I wasn’t really convinced we could know what a Druid was supposed to do or know from long ago, and what I did know told me that Druids were very scholarly. I am always learning and studying, but I don’t have multiple university degrees or anything. Most of my studies have been informal. So, I was reticent.

Now I have begun a training course with the British-based Order of Bards, Ovates and Druids (OBOD), one of the two major international traditions claiming to be carrying on the practices and knowledge of the Druids. This is the first time I have ever entered a formal religious tradition, signed up and put my money—not to mention significant amounts of time and energy—where my mouth is.

To be clear about the reference to “religious tradition,” OBOD is classified as a “religious organization,” but their materials state that they are not devoted to any one religion. Druidry, like Buddhism, can be a practice or a religion or both. As a practice, it is compatible with Pagan beliefs as well as Christianity. Since entering its online communities I have encountered quite a few people who steer away from any devotional wording and clearly see Druidry as a practice only. Still the majority of modern Druids seem to lean toward Pagan spirituality.

Creative Commons image from Flickr.com

Creative Commons image from Flickr.com

Even so, it took a while to get here, mostly because there was no one I knew and trusted personally to point the way.
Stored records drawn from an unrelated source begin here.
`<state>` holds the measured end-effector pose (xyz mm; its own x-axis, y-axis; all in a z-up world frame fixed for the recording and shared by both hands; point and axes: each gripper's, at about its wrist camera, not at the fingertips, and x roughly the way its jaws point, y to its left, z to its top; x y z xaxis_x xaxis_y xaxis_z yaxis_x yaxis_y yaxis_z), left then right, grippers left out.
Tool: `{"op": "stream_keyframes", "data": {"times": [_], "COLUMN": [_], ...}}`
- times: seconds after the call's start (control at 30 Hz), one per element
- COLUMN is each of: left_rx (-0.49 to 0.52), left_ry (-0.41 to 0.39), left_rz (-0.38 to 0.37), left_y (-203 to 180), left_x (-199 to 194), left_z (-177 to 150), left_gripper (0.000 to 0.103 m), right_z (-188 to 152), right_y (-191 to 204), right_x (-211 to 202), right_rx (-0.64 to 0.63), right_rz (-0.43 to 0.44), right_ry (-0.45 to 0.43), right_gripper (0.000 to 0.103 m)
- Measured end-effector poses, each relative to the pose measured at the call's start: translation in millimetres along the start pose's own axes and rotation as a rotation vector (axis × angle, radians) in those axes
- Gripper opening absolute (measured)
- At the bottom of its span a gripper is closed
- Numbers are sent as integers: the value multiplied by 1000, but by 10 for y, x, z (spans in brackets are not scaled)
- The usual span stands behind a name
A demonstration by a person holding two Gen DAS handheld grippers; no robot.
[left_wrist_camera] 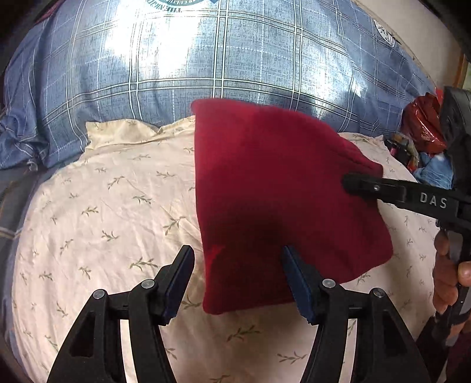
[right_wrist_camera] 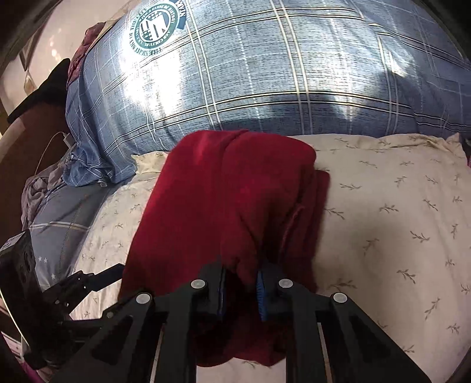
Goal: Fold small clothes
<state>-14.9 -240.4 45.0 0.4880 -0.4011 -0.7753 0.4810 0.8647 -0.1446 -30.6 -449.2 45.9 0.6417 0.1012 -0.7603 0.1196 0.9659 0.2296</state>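
Note:
A folded dark red garment (left_wrist_camera: 279,200) lies on a cream pillow with a leaf print (left_wrist_camera: 112,206). My left gripper (left_wrist_camera: 237,282) is open, its jaws wide apart over the garment's near left corner, holding nothing. My right gripper (right_wrist_camera: 241,290) is shut on a fold of the red garment (right_wrist_camera: 223,206) at its near edge. In the left wrist view the right gripper (left_wrist_camera: 353,181) comes in from the right and pinches the garment's right edge. In the right wrist view the left gripper (right_wrist_camera: 97,277) shows at the lower left, beside the garment.
A blue plaid pillow (left_wrist_camera: 206,59) with a round green emblem (right_wrist_camera: 154,28) lies behind the cream pillow. Red and blue clutter (left_wrist_camera: 424,129) sits at the far right. A white cable (right_wrist_camera: 53,141) and rumpled grey-blue bedding (right_wrist_camera: 59,212) are at the left.

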Motion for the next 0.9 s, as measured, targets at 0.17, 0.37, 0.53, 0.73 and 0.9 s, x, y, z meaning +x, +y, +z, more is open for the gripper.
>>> {"op": "stream_keyframes", "data": {"times": [0.17,0.37,0.53,0.73,0.9], "left_rx": [-4,-8,-26,33,26], "left_ry": [-8,-57,-123,-167,-149], "left_rz": [2,11,-48,1,58], "left_y": [80,47,-51,-229,-142], "left_x": [36,-97,-260,-349,-325], "left_z": [18,35,45,-4,-63], "left_gripper": [62,61,62,65,65], "right_z": [-214,-221,-263,-192,-100], "right_y": [-99,-123,-141,-140,19], "right_x": [32,-401,-730,-648,-547], "right_rx": [-4,40,2,57,25], "right_rz": [-21,45,-99,-90,-93], "right_ry": [9,-120,-214,-180,-173], "right_gripper": [14,41,66,67,66]}}
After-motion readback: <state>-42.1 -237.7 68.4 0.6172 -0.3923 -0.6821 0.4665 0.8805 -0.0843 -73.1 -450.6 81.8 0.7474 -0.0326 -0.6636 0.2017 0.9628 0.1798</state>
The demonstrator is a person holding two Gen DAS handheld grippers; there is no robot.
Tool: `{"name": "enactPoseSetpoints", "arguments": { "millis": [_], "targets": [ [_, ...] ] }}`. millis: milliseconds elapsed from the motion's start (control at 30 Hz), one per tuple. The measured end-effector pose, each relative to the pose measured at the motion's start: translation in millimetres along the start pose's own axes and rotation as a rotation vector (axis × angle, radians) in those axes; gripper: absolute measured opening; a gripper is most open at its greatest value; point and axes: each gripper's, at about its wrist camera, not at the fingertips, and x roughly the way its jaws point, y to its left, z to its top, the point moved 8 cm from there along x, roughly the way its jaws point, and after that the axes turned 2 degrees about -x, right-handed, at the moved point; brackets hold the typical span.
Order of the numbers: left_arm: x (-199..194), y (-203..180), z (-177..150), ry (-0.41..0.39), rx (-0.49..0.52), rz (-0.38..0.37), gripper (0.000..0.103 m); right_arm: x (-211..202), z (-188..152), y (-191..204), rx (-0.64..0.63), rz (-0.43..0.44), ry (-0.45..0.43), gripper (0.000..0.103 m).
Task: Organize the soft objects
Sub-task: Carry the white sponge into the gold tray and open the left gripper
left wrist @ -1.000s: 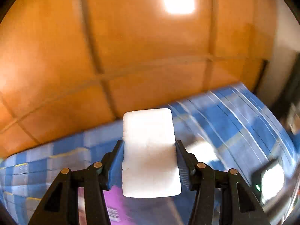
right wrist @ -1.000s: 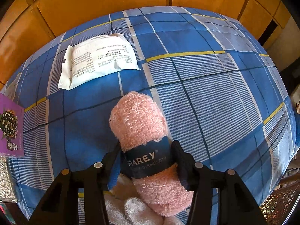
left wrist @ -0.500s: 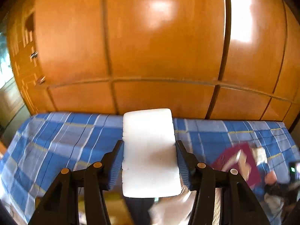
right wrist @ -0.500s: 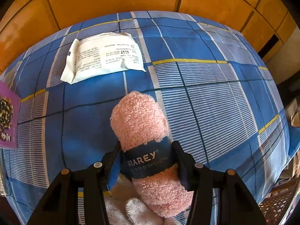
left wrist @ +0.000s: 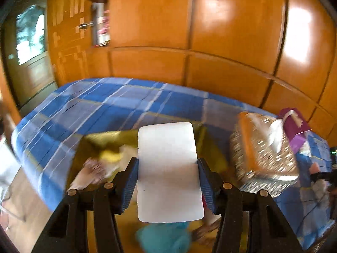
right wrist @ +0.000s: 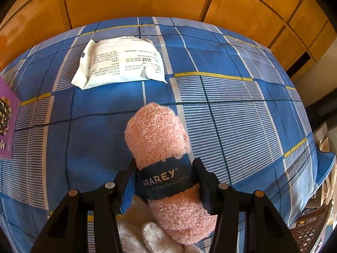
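Swung from the wall toward a yellow bin (left wrist: 101,139), left gripper (left wrist: 167,181) clamps the white sponge (left wrist: 168,168), ready to lower and drop, while right gripper (right wrist: 163,181) pinches the pink dishcloth roll (right wrist: 160,139)

A bed (right wrist: 242,109) fills most of the right wrist view, covered in a blue plaid sheet with white striped squares and thin yellow lines. Behind it, on the far side, stands a wall of glossy orange wooden panels (left wrist: 231,31) with dark seams, catching bright patches of light. In the left wrist view, far left, a door (left wrist: 69,27) of the same wood bears a metal handle, and beside it a window or glass pane (left wrist: 29,33) shows blurred daylight. A purple box (right wrist: 6,126) with a flower picture lies at the left edge of the bed. At the near right, past the bed's edge, part of a brown woven basket (right wrist: 309,232) shows.
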Motion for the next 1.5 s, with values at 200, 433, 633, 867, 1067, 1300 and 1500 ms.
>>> {"name": "enactPoseSetpoints", "arguments": {
  "millis": [200, 433, 633, 867, 1067, 1300, 1500],
  "targets": [
    [-9, 39, -23, -0.019, -0.018, 0.089, 0.057, 2, 2, 0, -0.042, -0.037, -0.026, 0.05],
    [-3, 56, -38, 0.002, -0.063, 0.094, 0.057, 3, 4, 4, -0.088, -0.079, -0.054, 0.049],
    [-6, 62, -37, -0.009, -0.065, 0.124, 0.057, 7, 4, -2, -0.012, -0.023, -0.03, 0.051],
    [2, 73, -43, 0.017, -0.073, 0.158, 0.057, 7, 4, 0, -0.038, -0.042, -0.044, 0.049],
    [8, 91, -48, 0.04, -0.123, 0.175, 0.058, 5, 4, 4, -0.092, -0.074, -0.062, 0.047],
    [19, 104, -54, 0.087, -0.201, 0.131, 0.063, 5, 4, 4, -0.099, -0.083, -0.065, 0.047],
    [23, 105, -58, 0.101, -0.199, 0.148, 0.078, 4, 3, 5, -0.102, -0.086, -0.065, 0.047]
  ]
}}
I am not actually against formal traditions or set in my eclectic ways. But I have never lived where there were Pagan gatherings and those few groups I have encountered in person weren’t inspiring or accepting.

Online I found scattered good people, many interesting writers, and a wild plethora of competing viewpoints, most claiming to be a true and reliable ancient tradition. I also encountered a myriad of charlatans and countless hucksters in Pagan spaces. None of this— even the good people and interesting writers—was all that helpful in figuring out where I belonged.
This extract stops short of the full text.